There were a lot of secondhand record shops in New York, but they closed down or moved to another place more often than those in other cities. Some shops even dealt in secret recordings of various music, including Horowitz. Of course, they did not put a sign that said, “Secret tapes available.” The shopkeeper somehow spotted what their customers were looking for, and discreetly asked, “Would you be interested in this?” On one occasion, I answered yes, and he said it was $95, adding that the product was out of stock and he would later send it to my home address. I decided to trust him. He only accepted cash, and of course, did not provide a receipt. Fortunately, the tape was sent to my house in Japan several weeks later.

                                            

                                                       Tapes

 

The recording quality was not too bad. After that I visited the shop several times more and bought various tapes of Horowitz. When he recognized me as his loyal customer, he let me see a list of secret tapes of Horowitz. He also stored numerous unofficial recording lists of many other famous performers. I asked him to provide a copy of the Horowitz list, but he flatly refused. I shared this story with Hiroshi Saito, who lived in the US around that time, and he went all the way to the shop a few days later and copied it by hand. Now I had a much clearer picture of the concert performances of Horowitz that had been recorded, officially or unofficially. This further fueled my collectomania.

 When making pilgrimages to used record shops, I sometimes dug up rare products. There seemed to be private associations that distributed what Horowitz fans or theater engineers had secretly recorded to their members in the LP format. They were supposed to have been for members only (as they came with a tag saying “Not for Sale”), but came on the market for some reason. Their jackets were white or plain in color, and some of them had no text. On the other hand, the LPs that the Bruno Walter Association and the Arturo Toscanini Association distributed to their members have printed texts on the jackets. These include Brahms’s Piano Concerto No. 1 with Bruno Walter and Toscanini, and Tchaikovsky’s Piano Concerto No. 1 with Bruno Walter, George Szell and Serge Koussevitzky. Most of them were later released as formal LPs in Italy, and are now available as CD as well. Both kinds of recording will be detailed in the following.

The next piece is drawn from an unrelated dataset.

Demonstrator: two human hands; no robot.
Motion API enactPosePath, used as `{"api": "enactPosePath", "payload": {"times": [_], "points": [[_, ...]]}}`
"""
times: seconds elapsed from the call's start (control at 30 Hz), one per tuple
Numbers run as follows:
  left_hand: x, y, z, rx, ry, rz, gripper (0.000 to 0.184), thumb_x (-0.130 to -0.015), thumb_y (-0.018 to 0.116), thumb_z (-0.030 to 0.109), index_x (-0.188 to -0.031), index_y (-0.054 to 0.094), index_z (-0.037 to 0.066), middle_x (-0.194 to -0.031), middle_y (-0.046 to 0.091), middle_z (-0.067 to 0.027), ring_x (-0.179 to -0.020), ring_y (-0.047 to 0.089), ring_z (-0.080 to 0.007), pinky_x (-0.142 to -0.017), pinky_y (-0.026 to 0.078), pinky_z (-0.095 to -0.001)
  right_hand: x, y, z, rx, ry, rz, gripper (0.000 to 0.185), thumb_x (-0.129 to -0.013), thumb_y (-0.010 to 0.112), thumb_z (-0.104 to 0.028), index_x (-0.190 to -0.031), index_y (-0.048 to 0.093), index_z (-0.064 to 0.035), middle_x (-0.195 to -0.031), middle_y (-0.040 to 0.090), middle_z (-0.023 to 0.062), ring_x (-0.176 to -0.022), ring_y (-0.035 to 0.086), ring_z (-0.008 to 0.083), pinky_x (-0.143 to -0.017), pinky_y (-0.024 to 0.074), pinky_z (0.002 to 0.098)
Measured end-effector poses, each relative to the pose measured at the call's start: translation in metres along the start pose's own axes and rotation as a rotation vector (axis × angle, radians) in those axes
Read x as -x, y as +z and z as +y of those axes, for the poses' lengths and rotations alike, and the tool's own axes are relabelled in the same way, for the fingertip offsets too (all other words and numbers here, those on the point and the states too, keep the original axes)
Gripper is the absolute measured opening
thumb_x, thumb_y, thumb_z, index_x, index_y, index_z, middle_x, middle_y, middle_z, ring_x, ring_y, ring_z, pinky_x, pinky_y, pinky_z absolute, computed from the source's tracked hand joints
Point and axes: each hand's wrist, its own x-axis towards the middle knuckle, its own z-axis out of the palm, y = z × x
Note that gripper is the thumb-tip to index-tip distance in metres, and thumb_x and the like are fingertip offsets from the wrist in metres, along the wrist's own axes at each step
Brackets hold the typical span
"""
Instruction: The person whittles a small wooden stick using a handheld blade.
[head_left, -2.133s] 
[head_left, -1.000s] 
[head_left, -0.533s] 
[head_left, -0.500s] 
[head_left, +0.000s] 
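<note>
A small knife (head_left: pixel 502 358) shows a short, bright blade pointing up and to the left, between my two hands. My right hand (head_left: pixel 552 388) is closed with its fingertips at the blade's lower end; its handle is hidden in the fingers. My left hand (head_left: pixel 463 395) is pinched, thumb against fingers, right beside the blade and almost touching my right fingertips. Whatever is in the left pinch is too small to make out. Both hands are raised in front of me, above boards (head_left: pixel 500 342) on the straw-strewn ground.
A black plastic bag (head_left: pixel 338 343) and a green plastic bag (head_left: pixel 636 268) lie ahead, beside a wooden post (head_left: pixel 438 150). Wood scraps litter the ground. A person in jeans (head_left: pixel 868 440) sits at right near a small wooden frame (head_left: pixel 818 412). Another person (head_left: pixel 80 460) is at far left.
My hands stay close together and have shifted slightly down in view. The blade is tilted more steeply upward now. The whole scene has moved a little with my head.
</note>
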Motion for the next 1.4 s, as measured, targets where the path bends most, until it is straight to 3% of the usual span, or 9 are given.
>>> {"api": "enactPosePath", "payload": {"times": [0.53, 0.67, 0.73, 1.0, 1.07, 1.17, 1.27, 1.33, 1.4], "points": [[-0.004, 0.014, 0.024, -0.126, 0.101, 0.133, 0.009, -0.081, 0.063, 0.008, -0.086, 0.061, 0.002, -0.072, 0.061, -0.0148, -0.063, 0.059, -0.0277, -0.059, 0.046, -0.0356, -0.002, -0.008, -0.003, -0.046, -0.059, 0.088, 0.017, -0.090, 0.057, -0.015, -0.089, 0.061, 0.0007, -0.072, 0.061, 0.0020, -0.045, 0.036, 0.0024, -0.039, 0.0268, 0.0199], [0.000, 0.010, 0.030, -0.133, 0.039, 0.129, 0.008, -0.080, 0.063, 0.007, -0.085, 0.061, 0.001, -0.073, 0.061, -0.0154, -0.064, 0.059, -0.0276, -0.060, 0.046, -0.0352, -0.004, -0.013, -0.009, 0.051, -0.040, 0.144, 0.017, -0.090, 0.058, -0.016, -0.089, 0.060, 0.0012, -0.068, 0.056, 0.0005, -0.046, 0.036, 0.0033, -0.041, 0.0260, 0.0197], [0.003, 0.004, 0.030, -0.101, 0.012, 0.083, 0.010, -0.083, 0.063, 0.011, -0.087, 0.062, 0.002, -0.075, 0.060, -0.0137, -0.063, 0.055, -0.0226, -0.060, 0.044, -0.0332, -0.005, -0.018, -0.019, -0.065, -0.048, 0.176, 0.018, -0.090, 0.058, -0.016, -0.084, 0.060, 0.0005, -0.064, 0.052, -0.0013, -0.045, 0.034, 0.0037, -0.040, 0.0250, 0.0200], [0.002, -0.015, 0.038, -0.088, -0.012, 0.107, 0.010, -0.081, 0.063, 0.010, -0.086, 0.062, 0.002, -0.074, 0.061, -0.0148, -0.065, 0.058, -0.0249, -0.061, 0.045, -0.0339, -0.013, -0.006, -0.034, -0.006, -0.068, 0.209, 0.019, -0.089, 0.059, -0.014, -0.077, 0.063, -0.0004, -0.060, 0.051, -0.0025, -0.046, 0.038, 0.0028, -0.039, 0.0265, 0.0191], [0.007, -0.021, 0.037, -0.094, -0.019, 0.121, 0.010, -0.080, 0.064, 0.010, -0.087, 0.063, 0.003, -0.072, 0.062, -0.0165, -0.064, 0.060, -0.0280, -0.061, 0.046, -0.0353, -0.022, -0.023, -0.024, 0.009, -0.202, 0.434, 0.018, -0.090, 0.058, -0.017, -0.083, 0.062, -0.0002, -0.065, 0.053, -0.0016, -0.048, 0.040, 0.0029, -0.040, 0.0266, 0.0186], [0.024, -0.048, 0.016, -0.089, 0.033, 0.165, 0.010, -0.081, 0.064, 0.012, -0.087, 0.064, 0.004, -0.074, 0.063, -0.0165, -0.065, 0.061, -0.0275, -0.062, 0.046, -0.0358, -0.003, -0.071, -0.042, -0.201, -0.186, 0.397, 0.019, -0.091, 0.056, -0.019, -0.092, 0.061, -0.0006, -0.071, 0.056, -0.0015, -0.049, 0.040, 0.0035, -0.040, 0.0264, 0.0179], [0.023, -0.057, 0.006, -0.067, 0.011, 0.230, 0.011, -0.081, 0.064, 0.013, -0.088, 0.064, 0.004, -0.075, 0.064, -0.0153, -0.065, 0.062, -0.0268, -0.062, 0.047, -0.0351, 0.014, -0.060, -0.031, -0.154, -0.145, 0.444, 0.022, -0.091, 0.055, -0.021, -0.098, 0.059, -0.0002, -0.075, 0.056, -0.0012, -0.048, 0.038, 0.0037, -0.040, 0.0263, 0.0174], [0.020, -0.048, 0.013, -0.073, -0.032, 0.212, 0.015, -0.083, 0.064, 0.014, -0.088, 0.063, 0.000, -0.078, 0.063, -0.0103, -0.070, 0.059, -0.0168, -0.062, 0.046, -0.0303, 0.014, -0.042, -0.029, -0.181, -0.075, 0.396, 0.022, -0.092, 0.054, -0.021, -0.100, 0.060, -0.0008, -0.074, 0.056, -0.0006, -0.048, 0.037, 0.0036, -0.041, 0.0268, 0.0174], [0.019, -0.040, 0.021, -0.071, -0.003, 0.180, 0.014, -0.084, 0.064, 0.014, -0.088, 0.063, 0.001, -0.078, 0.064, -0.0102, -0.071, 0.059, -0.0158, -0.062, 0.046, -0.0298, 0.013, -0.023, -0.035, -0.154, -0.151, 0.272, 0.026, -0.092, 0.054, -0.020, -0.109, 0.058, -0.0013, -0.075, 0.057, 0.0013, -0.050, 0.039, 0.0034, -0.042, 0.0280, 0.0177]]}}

 The best expert and collector of Horowitz in the world is probably Caine Alder, who published the first complete discography of Horowitz in 1973 as I said earlier. I desperately wanted to meet him, and visited his house in Salt Lake City, Utah in 1987. His house was commonly known as Horowitziana, and I found a Steinway grand piano in the living room. He was familiar with the Horowitz family, and Horowitz trusted him completely. As I showed him our imperfect repertoire listing, he wasted no time in correcting it and adding further information with a red pen, without any reference source. For seven or eight hours, he let me watch Horowitz on TV (a 1968 recital) and listen to various recordings from the Yale Collection as well as many others that I did not know at all. The Yale Collection is a series of recordings that Horowitz himself asked Carnegie Hall to make of his 15 recitals including encores, and it is so called because the collection was later donated to Yale University. Not a single piece I listened to in his house was published at that time.

 Everything Alder shared with me was so fascinating that I could not leave even after the sun had set. His wife showed up and talked in whisper, and they kindly invited me to dinner. I joined the table with them and their daughter. He even gave me a videotape of Horowitz on TV when I left his home.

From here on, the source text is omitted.